Technical: The extension uses the Fetch API to make requests to its servers. This is a secure way to make requests and retrieve data from external services.

💡 Legitimate extensions use this technique to make requests to external services and retrieve data.

Creates iframe elementsMedium

This extension creates iframe elements, which could potentially allow malicious actors to inject malware or steal sensitive data through cross-site scripting (XSS) attacks.

Technical: The extension uses document.createElement to create iframe elements.
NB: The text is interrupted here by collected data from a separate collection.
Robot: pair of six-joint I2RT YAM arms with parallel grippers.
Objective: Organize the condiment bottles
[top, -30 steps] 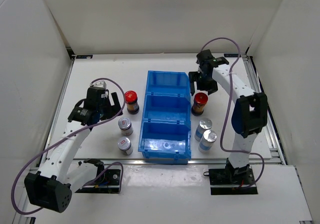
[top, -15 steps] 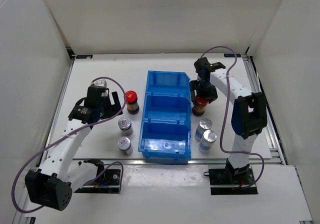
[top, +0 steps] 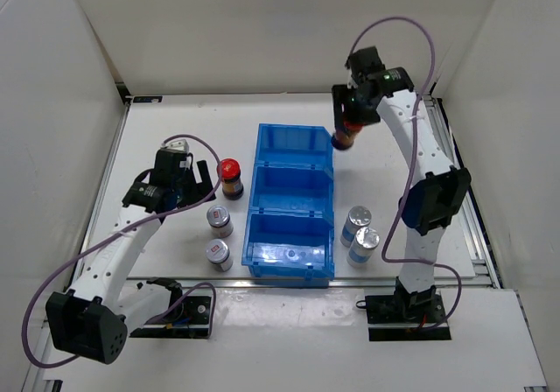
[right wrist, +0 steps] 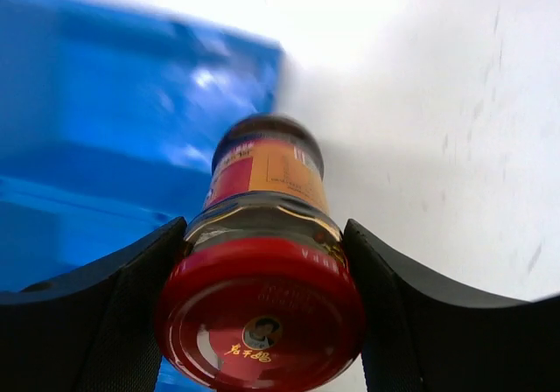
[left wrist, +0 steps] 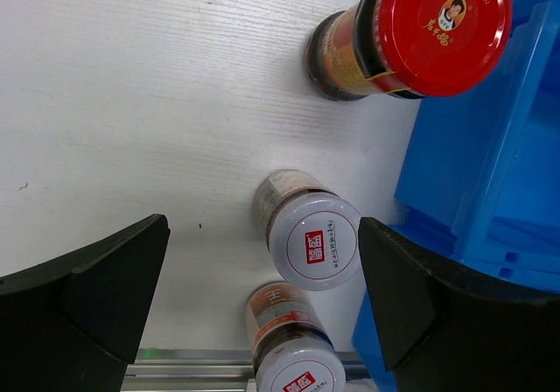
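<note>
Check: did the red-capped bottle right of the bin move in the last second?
Yes. The right gripper has carried the red-capped bottle up, from beside the blue bin's middle compartment to its far right corner.

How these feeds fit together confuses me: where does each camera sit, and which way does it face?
Top external: fixed above and behind the robot, looking down on the table, blue bin, left arm and right arm.
Left wrist: on the left arm, looking down; the open left gripper frames a red-capped bottle and a silver-capped bottle.
Right wrist: looks along the right gripper, shut on the held bottle.
Shared: all three show the bin.
</note>
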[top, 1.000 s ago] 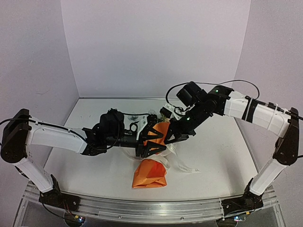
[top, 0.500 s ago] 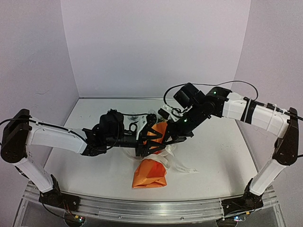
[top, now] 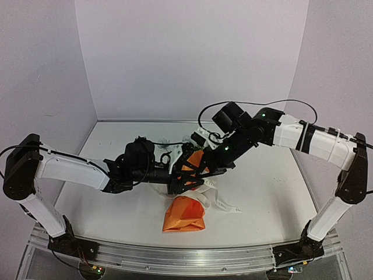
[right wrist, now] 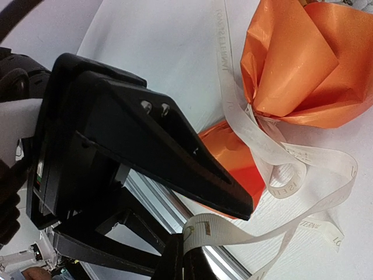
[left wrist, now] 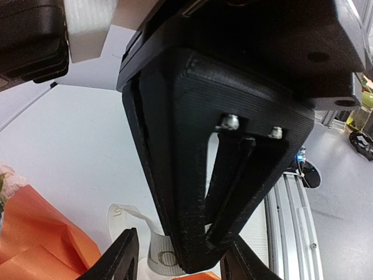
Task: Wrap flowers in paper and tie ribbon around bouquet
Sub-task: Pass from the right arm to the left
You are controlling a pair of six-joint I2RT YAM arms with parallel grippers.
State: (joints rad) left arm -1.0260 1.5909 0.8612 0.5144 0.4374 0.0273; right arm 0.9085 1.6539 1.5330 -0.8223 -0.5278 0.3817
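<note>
The bouquet (top: 184, 215) lies on the table, orange paper (right wrist: 303, 64) cinched at its middle by the cream ribbon (right wrist: 259, 137). A pale bloom of the flowers (left wrist: 3, 174) peeks in at the left wrist view's edge. My right gripper (right wrist: 185, 256) is shut on the ribbon's loose end (right wrist: 233, 224), just above the bouquet (top: 205, 173). My left gripper (left wrist: 180, 259) is open. Its fingers (left wrist: 121, 258) straddle the right gripper's tips and the ribbon (left wrist: 156, 251) held there. In the top view both grippers meet over the bouquet's upper half (top: 196, 162).
Slack ribbon loops (top: 220, 203) trail to the right of the bouquet on the white table (top: 274, 186). The aluminium rail (top: 192, 256) runs along the near edge, close below the bouquet. Purple walls enclose the back and sides.
The right gripper has carried the ribbon end slightly left, between the left gripper's fingers. The left jaws have narrowed. The bouquet has not moved.
</note>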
This is a common technique used in legitimate extensions for injecting scripts into web pages.

💡 Legitimate extensions use this technique to inject scripts into web pages and apply rules when necessary.

Sets up event listenersInfo

This extension sets up event listeners, which is a common technique used in legitimate extensions for injecting scripts into web pages and applying rules when necessary.

Technical: The extension uses addEventListener to set up event listeners. This is a secure way to inject scripts into web pages and apply rules when necessary.

💡 Legitimate extensions use this technique to inject scripts into web pages and apply rules when necessary.

Bottom Line

Adguard Adblocker is a widely used extension that provides effective ad blocking and tracking protection. However, it does access a wide range of data on your device and sends data to its servers for filtering and updating. While the extension uses some techniques that could potentially allow malicious actors to inject malware or steal sensitive data, these are common practices in legitimate extensions. We recommend users exercise caution when installing this extension and regularly review their browser's permissions and settings.